More: Kentucky lawmakers limited JCPS' board authority. Now, the school board is suing.

Wrote “Vanity Fair’s” Bess Levin: “As CNN notes, SB 1 states that public schools must provide instruction that makes it clear that ‘an individual, by virtue of the individual’s race or sex, does not bear responsibility for actions committed by other members of the same race or sex’ and that ‘the institution of slavery and post–Civil War laws enforcing racial segregation and discrimination were contrary to the fundamental American promise of life, liberty, and the pursuit of happiness, as expressed in the Declaration of Independence, but that defining racial disparities solely on the legacy of this institution is destructive to the unification of our nation.’ In other words, teachers would have had to explain to their students that while slavery and Jim Crow–era segregation were bad, they really amounted to more of a ‘few bad apples’ situation that has no impact on America today.”

Said Rebecca Powell, Professor Emeritus and former Director of the Center for Culturally Relevant Pedagogy at Georgetown College: “I think the real danger here is that teachers are discouraged from talking about racism because the bill says it may be 'destructive to the unification of our nation.' How does a teacher explain racism without discussing slavery?
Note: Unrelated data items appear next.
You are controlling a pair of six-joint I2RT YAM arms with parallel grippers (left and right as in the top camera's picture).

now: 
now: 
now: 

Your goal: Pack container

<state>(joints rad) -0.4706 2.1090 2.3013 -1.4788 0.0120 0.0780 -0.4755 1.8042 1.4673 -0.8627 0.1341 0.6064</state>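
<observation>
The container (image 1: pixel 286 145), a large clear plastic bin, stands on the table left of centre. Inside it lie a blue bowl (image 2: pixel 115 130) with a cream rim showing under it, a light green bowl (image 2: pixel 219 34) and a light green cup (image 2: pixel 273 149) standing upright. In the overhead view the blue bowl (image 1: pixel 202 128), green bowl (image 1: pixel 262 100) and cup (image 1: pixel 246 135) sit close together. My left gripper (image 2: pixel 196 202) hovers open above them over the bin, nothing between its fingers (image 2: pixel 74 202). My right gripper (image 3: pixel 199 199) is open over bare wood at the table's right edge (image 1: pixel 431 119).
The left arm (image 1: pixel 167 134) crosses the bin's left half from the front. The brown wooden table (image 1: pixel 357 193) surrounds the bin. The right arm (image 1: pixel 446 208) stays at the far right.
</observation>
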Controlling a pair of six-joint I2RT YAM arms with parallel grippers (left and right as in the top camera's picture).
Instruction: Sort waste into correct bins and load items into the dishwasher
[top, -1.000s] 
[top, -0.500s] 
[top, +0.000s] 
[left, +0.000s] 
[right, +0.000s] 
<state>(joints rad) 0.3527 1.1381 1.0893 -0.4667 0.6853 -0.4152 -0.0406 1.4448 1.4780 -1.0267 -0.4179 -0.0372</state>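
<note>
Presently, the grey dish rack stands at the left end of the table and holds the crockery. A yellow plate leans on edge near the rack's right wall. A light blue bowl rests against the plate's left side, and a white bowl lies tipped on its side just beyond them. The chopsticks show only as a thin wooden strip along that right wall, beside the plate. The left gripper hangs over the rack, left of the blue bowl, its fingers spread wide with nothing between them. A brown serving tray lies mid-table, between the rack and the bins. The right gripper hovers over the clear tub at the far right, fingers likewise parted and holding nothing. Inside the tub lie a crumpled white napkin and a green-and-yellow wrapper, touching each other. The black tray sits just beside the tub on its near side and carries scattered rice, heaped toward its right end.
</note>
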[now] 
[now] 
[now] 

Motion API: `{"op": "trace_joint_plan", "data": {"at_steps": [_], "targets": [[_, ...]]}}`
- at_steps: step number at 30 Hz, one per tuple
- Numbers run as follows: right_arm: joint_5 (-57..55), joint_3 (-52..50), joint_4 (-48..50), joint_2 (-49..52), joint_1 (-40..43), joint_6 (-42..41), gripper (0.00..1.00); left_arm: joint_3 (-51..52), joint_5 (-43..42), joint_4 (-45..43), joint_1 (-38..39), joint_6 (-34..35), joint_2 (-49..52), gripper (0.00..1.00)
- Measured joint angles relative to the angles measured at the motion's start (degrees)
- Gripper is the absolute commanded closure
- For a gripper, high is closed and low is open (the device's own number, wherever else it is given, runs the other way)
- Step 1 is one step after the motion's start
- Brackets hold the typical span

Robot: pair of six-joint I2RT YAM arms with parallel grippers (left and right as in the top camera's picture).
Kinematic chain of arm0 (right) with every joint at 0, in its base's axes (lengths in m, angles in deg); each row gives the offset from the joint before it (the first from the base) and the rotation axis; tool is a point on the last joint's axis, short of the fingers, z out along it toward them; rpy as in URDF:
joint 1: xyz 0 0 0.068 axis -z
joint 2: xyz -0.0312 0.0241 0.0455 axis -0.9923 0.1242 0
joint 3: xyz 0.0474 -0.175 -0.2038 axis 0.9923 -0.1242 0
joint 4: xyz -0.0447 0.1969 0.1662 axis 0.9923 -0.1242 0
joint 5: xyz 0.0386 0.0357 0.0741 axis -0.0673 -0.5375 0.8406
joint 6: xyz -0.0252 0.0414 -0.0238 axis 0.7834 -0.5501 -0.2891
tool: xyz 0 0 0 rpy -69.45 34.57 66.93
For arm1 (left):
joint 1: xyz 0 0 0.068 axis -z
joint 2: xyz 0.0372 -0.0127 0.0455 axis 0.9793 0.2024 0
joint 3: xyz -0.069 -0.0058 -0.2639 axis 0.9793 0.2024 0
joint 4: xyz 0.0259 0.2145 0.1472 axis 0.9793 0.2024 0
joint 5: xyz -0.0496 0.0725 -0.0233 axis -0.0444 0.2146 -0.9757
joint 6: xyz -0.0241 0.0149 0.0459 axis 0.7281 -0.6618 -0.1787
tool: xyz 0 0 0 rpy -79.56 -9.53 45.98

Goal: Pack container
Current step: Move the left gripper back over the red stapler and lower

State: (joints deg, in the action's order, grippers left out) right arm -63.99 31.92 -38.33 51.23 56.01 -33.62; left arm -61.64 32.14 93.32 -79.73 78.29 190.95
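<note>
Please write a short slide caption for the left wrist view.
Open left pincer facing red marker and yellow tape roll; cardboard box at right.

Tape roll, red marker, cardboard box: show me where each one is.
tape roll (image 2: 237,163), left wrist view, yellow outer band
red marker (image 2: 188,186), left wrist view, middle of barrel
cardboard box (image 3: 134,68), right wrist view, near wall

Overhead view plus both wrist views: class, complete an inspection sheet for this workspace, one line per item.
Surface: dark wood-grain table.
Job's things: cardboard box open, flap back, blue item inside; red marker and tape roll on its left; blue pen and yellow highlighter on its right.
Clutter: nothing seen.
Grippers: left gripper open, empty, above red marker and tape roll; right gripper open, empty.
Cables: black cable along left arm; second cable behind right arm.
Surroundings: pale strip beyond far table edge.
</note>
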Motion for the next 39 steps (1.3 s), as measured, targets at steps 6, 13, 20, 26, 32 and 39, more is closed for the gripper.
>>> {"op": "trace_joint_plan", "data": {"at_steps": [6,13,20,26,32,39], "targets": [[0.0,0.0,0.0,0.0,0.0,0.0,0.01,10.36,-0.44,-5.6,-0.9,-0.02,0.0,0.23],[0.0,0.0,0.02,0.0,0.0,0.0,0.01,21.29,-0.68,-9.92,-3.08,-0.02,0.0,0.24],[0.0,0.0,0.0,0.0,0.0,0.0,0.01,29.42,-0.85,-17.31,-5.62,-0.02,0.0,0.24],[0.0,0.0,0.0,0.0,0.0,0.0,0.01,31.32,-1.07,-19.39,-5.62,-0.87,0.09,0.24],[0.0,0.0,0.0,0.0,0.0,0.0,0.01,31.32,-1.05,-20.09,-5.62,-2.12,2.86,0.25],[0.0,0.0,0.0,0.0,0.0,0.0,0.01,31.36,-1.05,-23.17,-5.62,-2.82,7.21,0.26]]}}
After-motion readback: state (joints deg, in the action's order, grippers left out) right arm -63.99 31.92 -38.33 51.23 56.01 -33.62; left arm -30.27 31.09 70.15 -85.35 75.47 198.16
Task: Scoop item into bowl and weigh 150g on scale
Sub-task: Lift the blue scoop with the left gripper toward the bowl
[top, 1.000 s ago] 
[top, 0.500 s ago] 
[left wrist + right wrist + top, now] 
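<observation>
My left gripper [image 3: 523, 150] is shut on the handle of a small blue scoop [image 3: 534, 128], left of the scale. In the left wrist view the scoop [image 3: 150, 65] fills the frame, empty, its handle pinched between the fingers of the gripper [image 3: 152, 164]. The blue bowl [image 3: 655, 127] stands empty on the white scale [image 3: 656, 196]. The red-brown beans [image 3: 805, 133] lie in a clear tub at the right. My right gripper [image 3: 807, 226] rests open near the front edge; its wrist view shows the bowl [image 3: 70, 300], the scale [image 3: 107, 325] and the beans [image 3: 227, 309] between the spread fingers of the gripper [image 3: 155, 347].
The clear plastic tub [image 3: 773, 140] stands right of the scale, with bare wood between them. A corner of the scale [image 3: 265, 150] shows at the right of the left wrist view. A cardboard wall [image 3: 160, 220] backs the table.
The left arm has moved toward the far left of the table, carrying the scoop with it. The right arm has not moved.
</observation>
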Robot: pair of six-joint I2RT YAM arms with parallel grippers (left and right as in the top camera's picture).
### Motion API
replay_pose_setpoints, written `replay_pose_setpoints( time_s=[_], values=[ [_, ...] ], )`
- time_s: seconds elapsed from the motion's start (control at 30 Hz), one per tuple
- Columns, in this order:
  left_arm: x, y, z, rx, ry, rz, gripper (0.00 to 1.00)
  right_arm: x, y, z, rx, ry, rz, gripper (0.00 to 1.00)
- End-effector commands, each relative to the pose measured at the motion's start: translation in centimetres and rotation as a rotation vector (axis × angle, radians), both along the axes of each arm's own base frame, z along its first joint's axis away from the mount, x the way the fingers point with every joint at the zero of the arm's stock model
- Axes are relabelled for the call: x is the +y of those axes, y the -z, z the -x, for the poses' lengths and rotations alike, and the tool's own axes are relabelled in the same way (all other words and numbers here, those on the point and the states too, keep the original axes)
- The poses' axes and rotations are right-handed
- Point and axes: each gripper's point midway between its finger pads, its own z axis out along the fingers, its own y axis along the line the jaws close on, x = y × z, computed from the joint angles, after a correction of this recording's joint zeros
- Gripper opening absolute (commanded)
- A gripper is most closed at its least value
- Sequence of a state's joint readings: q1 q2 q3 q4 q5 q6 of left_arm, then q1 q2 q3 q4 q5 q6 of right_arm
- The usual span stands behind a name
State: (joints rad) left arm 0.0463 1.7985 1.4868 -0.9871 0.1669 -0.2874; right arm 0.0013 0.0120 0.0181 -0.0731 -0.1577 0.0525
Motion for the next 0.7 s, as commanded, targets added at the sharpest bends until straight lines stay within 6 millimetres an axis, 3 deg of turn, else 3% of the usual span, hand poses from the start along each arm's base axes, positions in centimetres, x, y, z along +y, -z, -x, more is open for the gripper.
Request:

How else would a teacher define racial disparities?”

Gov. Andy Beshear, a Democrat vetoed the measure to no avail, arguing, “Senate Bill 1 tries to police classroom discussions on topics such as race. These are discussions our children are having with or without adults in our schools. Prescribing a rigid approach to what must be ‘taught’ in those discussions will lessen if not erase them.”

Background: GOP lawmakers take aim at JCPS board, limiting powers

Murray State University historian Brian Clardy said SB 1 (and similar anti-CRT bills Republican lawmakers and governors are pushing and passing in other states) are calculated to whitewash more than Black history. Besides Blacks, short-shrifted constituencies include women, immigrants, Native Americans, Asian Americans, Jews, Muslims and LGBTQ people – in other words, anybody who’s not a white, straight, conservative, Anglo-Saxon, Christian male, according to Clardy.

White, straight (presumably), conservative Anglo-Saxon Christian (culturally, at least) menfolk are the main heroes of Kinkead’s history book. It ends in 1915, so a second volume might be needed. Kentucky Republicans should be able to find an author to their liking at, say, Liberty or Bob Jones universities.

Anyway, in the preface, Kinkead pledged that she stuck “to facts as closely as they could be ascertained” and that she tried to make the book “historically sincere.”

Here are some examples from Part I, entitled “Pioneer Days”:

  • “The pioneers, or first white men who came to Kentucky, had to contend not only with the wild beasts of the forest but also with the equally savage Indian warriors."

  • “The pioneers were men sent forth by the wisdom of God to found a new Commonwealth. They went in peace, but with their rifles cocked to defend their lives from the Indians."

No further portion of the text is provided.